FLUXES, the European Greenhouse Gas Bulletin is a new publication by ICOS, the Integrated Carbon Observation System, which aims at highlighting climate issues to an audience of policymakers, policy advisors, and climate journalists. The first volume of FLUXES focuses on regional and year-over-year changes in carbon sinks in Europe. These changing sinks highlight the need to reduce emissions further in order to reach carbon neutrality targets.

Find the report here

A large team of researchers from ICOS shows that natural and human factors can cause natural carbon sinks such as forests, crop fields, or parts of the ocean to become carbon emitters. Using data from long-term ground-based observations, the researchers conclude in FLUXES that the natural shifts in carbon concentrations are related, for example, to changes in weather over the years: wet and dry seasons, warm and cold temperatures, as well as more extreme events such as droughts, forest fires, or floods. All these are expected to occur more frequently in the future due to global warming. Further, it is shown in FLUXES how human actions have a direct impact: thinning or clear-cutting forests, or changing agricultural practices change the ecosystem’s ability to sink carbon for years.

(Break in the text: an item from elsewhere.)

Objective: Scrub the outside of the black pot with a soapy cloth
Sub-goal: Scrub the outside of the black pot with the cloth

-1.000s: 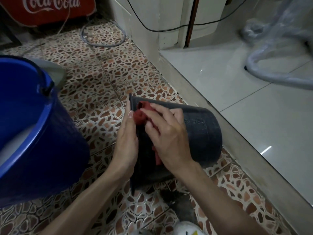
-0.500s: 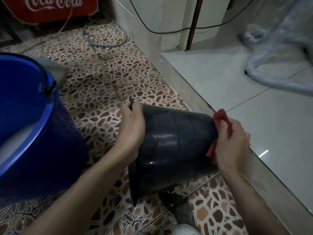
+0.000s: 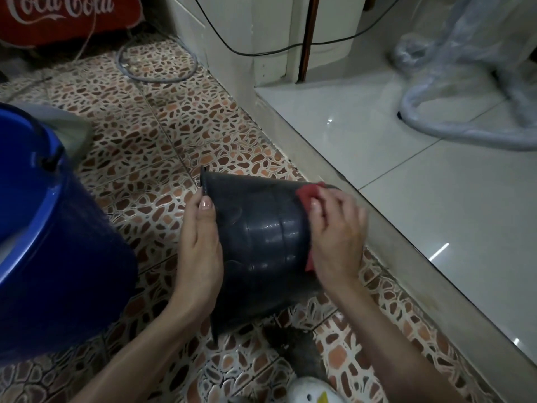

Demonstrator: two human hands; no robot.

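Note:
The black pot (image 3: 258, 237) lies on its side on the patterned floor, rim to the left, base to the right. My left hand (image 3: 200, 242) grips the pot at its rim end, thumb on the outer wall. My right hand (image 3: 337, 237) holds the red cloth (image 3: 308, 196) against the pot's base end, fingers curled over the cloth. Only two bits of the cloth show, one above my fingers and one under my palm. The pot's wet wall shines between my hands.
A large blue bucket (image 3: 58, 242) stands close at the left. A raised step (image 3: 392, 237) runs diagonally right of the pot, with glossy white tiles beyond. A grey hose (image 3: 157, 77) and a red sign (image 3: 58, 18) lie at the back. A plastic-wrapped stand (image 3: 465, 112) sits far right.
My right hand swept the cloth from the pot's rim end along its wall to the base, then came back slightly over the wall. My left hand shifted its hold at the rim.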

“We usually rely on natural sinks as our stable allies when it comes to absorbing the fossil fuel emissions,” says Dr Werner Kutsch, Director-General of ICOS. “Unfortunately, they are not! Natural carbon sinks vary from year to year, and they are becoming increasingly fragile,” he points out.

The decreasing carbon sinks have a direct and important impact on national and European carbon neutrality strategies relying on natural sinks behaving as constant carbon absorbers.

"Because current carbon-neutral strategies do not integrate the variability of carbon sinks, and tend to underestimate the related risks, the current projections simply don't match the reality," warns Dr Kutsch. "This directly threatens the course to maintain the 1.5°C goal," he states.

With natural sinks at risk and technological solutions to remove carbon dioxide from the atmosphere still costly and highly uncertain, the FLUXES researchers agree that there is only one foreseeable solution: to drastically reduce fossil fuel emissions to keep the 1.5°C target of the Paris Agreement. As difficult as it may be: we have to come out of the current energy crisis with drastic reductions in our fossil fuel emissions,” concludes Dr Kutsch.